Arty’s eyes focused on the woman’s face. Chick’s gloved hand rested on her cheek, a small hand. She smiled at Chick. The smile crept slowly from her eyes, its crease sliding under his stubby fingers.
“Does Chick know we’re up here? Can he tell?”
“Don’t know. Never asked. Probably.” Arty let go of the railing and flopped into the plush chair behind him. His eyes closed tiredly.
“Arty?”
“Hnnh?”
“It was dumb.”
“Mmm?”
“You shouldn’t have done that to the twins, Arty. I know you’re sore, but it was stupid. Throwing out the come with the scum, like Papa says.”
His eyes stayed closed and a seedling smile sprouted around his mouth. “Elly will shit bricks to Mars.”
“So will Iphy. Maybe worse.”
“Not Iphy. Iphy can like anybody. That’s why she’s so powerful. It’s easy to fuck up in reading Iphy. Most people don’t read her right at all.”
I leaned on the railing, watching him. His eyes were closed again. I tried to think about Iphy being strong.
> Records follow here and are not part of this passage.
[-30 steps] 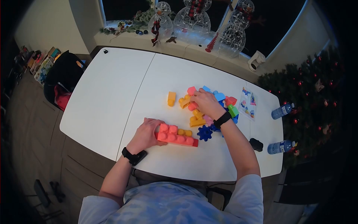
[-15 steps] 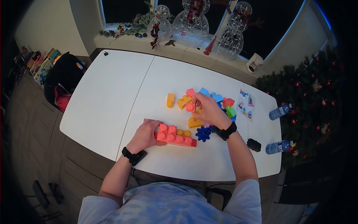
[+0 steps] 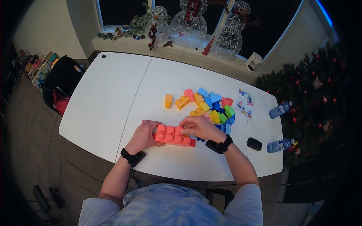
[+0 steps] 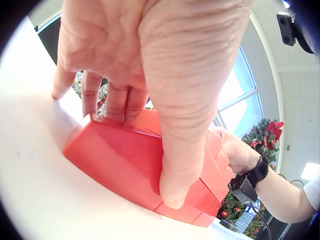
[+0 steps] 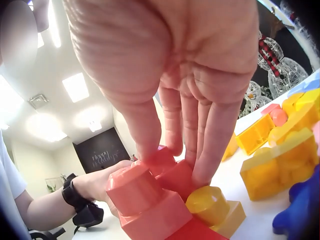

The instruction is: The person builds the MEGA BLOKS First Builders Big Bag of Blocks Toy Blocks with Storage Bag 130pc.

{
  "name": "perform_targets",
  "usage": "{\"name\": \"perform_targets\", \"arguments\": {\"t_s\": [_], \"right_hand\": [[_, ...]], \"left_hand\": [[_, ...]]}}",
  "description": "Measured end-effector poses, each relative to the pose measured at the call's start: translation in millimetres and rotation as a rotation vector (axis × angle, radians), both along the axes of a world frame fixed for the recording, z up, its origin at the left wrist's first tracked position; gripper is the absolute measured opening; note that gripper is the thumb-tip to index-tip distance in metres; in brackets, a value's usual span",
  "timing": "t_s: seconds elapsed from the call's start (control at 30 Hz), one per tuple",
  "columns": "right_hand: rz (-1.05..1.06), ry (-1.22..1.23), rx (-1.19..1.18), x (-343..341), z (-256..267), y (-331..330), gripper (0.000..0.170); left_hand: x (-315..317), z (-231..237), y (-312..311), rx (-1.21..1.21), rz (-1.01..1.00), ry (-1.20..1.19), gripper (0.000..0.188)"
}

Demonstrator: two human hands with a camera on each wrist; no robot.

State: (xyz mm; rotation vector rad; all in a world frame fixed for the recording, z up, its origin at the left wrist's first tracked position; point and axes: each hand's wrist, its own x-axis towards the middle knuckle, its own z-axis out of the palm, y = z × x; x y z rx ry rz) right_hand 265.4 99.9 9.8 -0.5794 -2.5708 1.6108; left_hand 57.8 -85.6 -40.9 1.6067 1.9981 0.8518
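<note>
A long block build of coral bricks on a red base lies on the white table. My left hand grips its left end, with the thumb on the near face in the left wrist view. My right hand pinches a small coral brick at the back row of the build. In the right wrist view my right hand holds that brick beside a yellow brick's stud; its seating is hidden by the fingers.
Loose yellow, blue, green and coral bricks lie beyond my right hand. A picture sheet, a black object and two water bottles are at the right. Snowman figures stand on the window sill.
My right hand picked a small coral brick from the pile and brought it left and nearer, onto the build. My left hand keeps its grip. The head view has shifted slightly.
</note>
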Motion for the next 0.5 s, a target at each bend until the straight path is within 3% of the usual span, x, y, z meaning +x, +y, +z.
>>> {"name": "perform_targets", "arguments": {"t_s": [0.5], "right_hand": [[0.076,-0.08,0.187,-7.1,6.6,-2.6,0.02]], "left_hand": [[-0.5,-3.3,2.0,0.022,0.0,0.002,0.075]]}}
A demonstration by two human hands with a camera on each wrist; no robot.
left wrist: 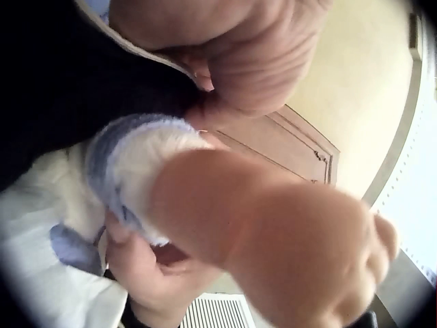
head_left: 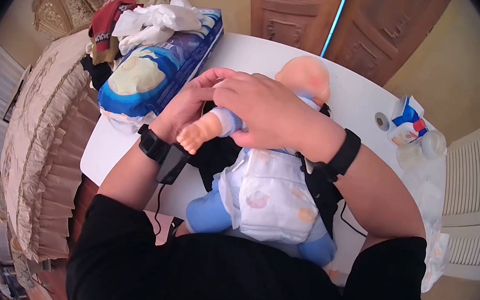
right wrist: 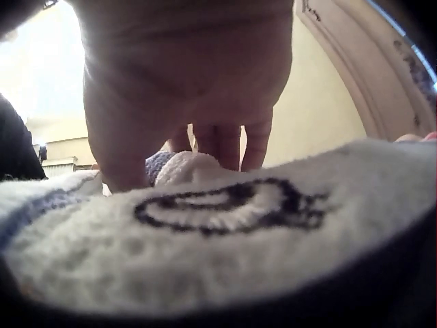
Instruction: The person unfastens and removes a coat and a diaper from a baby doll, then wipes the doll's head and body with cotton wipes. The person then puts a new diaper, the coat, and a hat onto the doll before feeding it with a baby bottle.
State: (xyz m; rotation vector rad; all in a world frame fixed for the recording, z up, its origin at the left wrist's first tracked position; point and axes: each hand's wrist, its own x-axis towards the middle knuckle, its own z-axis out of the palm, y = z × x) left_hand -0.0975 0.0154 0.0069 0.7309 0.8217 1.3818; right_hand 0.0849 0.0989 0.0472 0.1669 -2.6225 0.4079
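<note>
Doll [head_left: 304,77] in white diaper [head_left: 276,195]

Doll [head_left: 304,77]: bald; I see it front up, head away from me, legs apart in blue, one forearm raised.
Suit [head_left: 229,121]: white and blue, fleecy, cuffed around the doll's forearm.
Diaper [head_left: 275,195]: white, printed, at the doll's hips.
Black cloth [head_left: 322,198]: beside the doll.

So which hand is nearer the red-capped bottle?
Right. The right hand, at the sleeve, is left of the red-capped bottle; the left hand is farther left, near the blue pack.
</note>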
“But you’re right.” He screwed his mouth into the shape of a belly button and then let it fall back. “It was stupid. Because you know who is going to puke strychnine over it? Me.”
“Yeah,” I said. The light pool was deserted now. Only the long, empty table lay below us. Arty was grinning at me. A floppy bean-shaped smile with eye crinkles to complete the effect. “How old are you, Toady? Sixteen?” I nodded. My heart was beating at my lungs.
“You bleeding yet? You need a boyfriend? I don’t want you running me through this same grinder, you know.”
I could feel the hot pleasure pumping into my face and couldn’t keep myself from grinning back at him.
“Nah. I’m your girl, Arty, even with the warts on your ass.”
We giggled and he leaned forward toward me. I caught him in my arms, his chest warm against me, his shoulder blades sliding in my hands. He rubbed his head against my cheek as I squeezed him. “You always did have shit for brains,” he chuckled. I felt the convulsion of his chest against me with his laugh. “Think you can still carry me, little sis? Those stairs bruise my ass going down.”
“Oho! That’s your trick, is it? Butter me up?”
I propped him and turned around so he could flop onto my hump, clinging to my shoulders with his flippers.
“Don’t dig your chin in; that hurts!”